Problem details: The entries are to be repeated exactly, with all pictures omitted.
[Records to process Boundary: Start]
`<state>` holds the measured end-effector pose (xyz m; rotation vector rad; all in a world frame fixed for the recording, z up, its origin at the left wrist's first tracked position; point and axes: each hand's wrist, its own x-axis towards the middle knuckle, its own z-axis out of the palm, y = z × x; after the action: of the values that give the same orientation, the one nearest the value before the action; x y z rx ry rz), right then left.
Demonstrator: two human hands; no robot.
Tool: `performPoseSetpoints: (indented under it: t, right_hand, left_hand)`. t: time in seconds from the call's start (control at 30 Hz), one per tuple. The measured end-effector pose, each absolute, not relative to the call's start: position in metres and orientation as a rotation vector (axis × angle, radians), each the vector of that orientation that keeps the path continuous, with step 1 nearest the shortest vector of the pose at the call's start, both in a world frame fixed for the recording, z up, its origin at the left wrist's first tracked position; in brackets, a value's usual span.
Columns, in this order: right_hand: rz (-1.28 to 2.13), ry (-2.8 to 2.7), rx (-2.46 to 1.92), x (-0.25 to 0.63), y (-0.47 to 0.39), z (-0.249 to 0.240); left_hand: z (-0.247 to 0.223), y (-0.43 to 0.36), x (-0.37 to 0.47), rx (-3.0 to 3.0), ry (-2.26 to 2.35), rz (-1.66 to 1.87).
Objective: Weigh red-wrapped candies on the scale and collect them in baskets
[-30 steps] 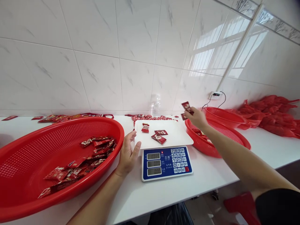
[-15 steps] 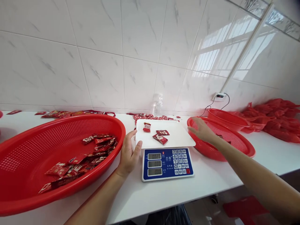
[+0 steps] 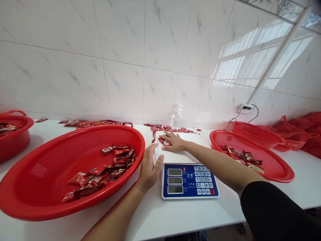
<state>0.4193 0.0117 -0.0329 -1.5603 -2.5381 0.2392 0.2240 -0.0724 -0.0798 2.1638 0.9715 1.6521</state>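
Far left: small red basket, packets inside. Next, big red basket, loose candy packets piled mostly toward its near right side. Left hand open, fingers up, thumb apart, holding nothing, at left edge of white tray. Right hand reaches over tray, fingers spread and extended, palm down on tray packets, partly covering them. Scale, blue panel, in front of tray on white table. Right basket holds more packets; red mesh bags far right.
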Motion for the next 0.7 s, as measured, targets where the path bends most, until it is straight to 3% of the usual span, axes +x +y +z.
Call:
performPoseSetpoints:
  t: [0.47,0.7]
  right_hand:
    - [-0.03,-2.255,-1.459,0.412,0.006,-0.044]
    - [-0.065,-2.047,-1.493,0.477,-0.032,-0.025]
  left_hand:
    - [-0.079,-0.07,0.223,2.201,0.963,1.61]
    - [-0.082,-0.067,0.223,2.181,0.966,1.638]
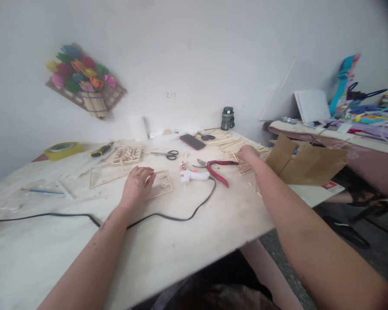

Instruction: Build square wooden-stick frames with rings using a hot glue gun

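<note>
My left hand rests over a small rectangular frame of thin wooden sticks, its fingers loosely bent and the thumb apart from them. Part of that frame is hidden under the hand. Further right, my right hand reaches to a pile of short thin wooden sticks, fingertips closed together among them; what they pinch is too small to make out. Between the hands lie a white hot glue gun and red-handled pruning shears, open. A larger stick frame lies left of my left hand.
A latticework stick panel, black scissors, a phone, yellow tape and a dark bottle stand or lie further back. A cardboard box is at the right. The glue gun's black cord crosses the table.
</note>
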`<action>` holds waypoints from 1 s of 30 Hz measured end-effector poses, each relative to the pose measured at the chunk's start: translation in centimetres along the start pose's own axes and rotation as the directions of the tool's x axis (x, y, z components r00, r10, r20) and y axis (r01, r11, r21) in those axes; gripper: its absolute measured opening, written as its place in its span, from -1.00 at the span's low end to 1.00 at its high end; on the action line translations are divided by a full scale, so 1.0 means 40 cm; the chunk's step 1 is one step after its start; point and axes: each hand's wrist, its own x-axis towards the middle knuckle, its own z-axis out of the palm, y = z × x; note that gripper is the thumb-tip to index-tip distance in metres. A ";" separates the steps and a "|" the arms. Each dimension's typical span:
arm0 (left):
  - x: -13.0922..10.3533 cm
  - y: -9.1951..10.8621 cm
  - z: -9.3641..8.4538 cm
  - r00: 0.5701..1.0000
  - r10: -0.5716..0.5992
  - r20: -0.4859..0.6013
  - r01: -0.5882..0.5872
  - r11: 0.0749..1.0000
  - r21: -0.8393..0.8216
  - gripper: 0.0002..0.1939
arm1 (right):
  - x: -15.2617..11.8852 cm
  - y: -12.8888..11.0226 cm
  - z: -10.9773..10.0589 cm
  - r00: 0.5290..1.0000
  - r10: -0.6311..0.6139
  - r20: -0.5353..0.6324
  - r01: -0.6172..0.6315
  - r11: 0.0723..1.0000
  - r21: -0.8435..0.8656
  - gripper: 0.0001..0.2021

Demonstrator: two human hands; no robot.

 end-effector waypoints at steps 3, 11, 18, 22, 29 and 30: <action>-0.001 0.000 -0.002 1.000 0.010 -0.002 -0.010 1.000 0.002 -0.80 | 0.014 0.000 0.018 0.997 0.052 0.062 -0.049 0.998 -0.050 -0.74; -0.006 -0.007 0.000 1.000 -0.011 0.001 0.011 1.000 -0.009 -0.79 | 0.012 -0.006 0.044 0.997 0.042 0.066 -0.038 0.997 -0.061 -0.67; -0.003 -0.006 0.001 1.000 -0.016 -0.007 0.015 0.999 -0.046 -0.77 | -0.002 -0.005 0.022 0.998 0.055 0.036 -0.059 0.993 0.107 -0.78; -0.004 -0.008 0.004 0.997 -0.079 -0.022 0.076 0.989 -0.127 -0.76 | -0.034 -0.037 -0.006 0.999 -0.025 0.039 0.009 0.936 0.353 -0.90; 0.013 -0.015 -0.015 0.843 -0.533 0.074 0.520 0.772 -0.366 -0.70 | -0.154 -0.191 -0.044 0.896 -0.429 0.112 0.038 0.327 0.944 -0.90; 0.021 -0.017 -0.020 0.817 -0.565 0.115 0.557 0.720 -0.415 -0.69 | -0.180 -0.219 -0.046 0.868 -0.477 0.136 0.008 0.286 0.958 -0.89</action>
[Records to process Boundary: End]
Response:
`<state>` holds the measured end-effector pose (xyz m; rotation vector rad; all in a world frame fixed for the recording, z up, its origin at the left wrist's first tracked position; point and axes: each hand's wrist, its own x-axis towards the middle knuckle, its own z-axis out of the palm, y = z × x; after the action: of the values that give the same orientation, the one nearest the value before the action; x y z rx ry rz), right then left.
Demonstrator: two human hands; no robot.
Tool: `performPoseSetpoints: (indented under it: t, right_hand, left_hand)`. t: time in seconds from the call's start (control at 30 Hz), one per tuple. The measured end-effector pose, each absolute, not relative to the call's start: position in metres and orientation as a rotation vector (axis × angle, radians), each the vector of that orientation that keeps the path continuous, with step 1 nearest the shortest vector of the pose at the call's start, both in a world frame fixed for the recording, z up, its origin at the left wrist's first tracked position; in brackets, a value's usual span.
Columns, in this order: right_hand: rz (-1.28 to 2.13), ry (-2.8 to 2.7), rx (-2.46 to 1.92), x (-0.25 to 0.63), y (-0.47 to 0.39), z (-0.249 to 0.240); left_hand: z (-0.247 to 0.223), y (-0.43 to 0.36), x (-0.37 to 0.47), rx (-3.0 to 3.0), ry (-2.26 to 2.35), rz (-1.66 to 1.87).
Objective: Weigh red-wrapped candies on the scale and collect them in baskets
[-30 steps] 
[-15 steps] 
[+0 steps] 
<state>0.4193 0.0117 -0.0329 -1.5603 -2.5381 0.2392 0.2240 -0.0724 -0.0798 2.1638 0.9715 1.6521</state>
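Far left: small red basket, packets inside. Next, big red basket, loose candy packets piled mostly toward its near right side. Left hand open, fingers up, thumb apart, holding nothing, at left edge of white tray. Right hand reaches over tray, fingers spread and extended, palm down on tray packets, partly covering them. Scale, blue panel, in front of tray on white table. Right basket holds more packets; red mesh bags far right.
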Motion for the next 0.7 s, as measured, targets where the path bends most, until it is straight to 3% of the usual span, axes +x +y +z.
Call:
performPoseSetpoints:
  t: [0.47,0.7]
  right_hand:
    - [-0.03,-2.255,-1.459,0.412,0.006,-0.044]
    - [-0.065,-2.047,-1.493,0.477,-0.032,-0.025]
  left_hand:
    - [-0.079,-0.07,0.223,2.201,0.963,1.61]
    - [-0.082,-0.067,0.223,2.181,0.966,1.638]

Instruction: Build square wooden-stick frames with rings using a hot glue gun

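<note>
My left hand rests over a small rectangular frame of thin wooden sticks, its fingers loosely bent and the thumb apart from them. Part of that frame is hidden under the hand. Further right, my right hand reaches to a pile of short thin wooden sticks, fingertips closed together among them; what they pinch is too small to make out. Between the hands lie a white hot glue gun and red-handled pruning shears, open. A larger stick frame lies left of my left hand.
A latticework stick panel, black scissors, a phone, yellow tape and a dark bottle stand or lie further back. A cardboard box is at the right. The glue gun's black cord crosses the table.
</note>
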`<action>` holds waypoints from 1 s of 30 Hz measured end-effector poses, each relative to the pose measured at the chunk's start: translation in centimetres along the start pose's own axes and rotation as the directions of the tool's x axis (x, y, z components r00, r10, r20) and y axis (r01, r11, r21) in those axes; gripper: its absolute measured opening, written as its place in its span, from -1.00 at the span's low end to 1.00 at its high end; on the action line translations are divided by a full scale, so 1.0 means 40 cm; the chunk's step 1 is one step after its start; point and axes: each hand's wrist, its own x-axis towards the middle knuckle, its own z-axis out of the palm, y = z × x; note that gripper is the thumb-tip to index-tip distance in metres. A ";" separates the steps and a "|" the arms. Each dimension's typical span:
arm0 (left):
  - x: -13.0922..10.3533 cm
  - y: -9.1951..10.8621 cm
  - z: -9.3641..8.4538 cm
  - r00: 0.5701..1.0000
  - r10: -0.5716..0.5992
  - r20: -0.4859..0.6013
  - r01: -0.5882..0.5872
  - r11: 0.0749..1.0000
  - r21: -0.8393..0.8216
  - gripper: 0.0002..0.1939
arm1 (right):
  - x: -15.2617..11.8852 cm
  - y: -12.8888..11.0226 cm
  - z: -10.9773..10.0589 cm
  - r00: 0.5290..1.0000
  - r10: -0.6311..0.6139
  - r20: -0.5353..0.6324
  - r01: -0.6172..0.6315
  - r11: 0.0723..1.0000
  - r21: -0.8435..0.8656
  - gripper: 0.0001..0.2021

Demonstrator: two human hands; no robot.

 end-effector waypoints at steps 3, 11, 18, 22, 29 and 30: <action>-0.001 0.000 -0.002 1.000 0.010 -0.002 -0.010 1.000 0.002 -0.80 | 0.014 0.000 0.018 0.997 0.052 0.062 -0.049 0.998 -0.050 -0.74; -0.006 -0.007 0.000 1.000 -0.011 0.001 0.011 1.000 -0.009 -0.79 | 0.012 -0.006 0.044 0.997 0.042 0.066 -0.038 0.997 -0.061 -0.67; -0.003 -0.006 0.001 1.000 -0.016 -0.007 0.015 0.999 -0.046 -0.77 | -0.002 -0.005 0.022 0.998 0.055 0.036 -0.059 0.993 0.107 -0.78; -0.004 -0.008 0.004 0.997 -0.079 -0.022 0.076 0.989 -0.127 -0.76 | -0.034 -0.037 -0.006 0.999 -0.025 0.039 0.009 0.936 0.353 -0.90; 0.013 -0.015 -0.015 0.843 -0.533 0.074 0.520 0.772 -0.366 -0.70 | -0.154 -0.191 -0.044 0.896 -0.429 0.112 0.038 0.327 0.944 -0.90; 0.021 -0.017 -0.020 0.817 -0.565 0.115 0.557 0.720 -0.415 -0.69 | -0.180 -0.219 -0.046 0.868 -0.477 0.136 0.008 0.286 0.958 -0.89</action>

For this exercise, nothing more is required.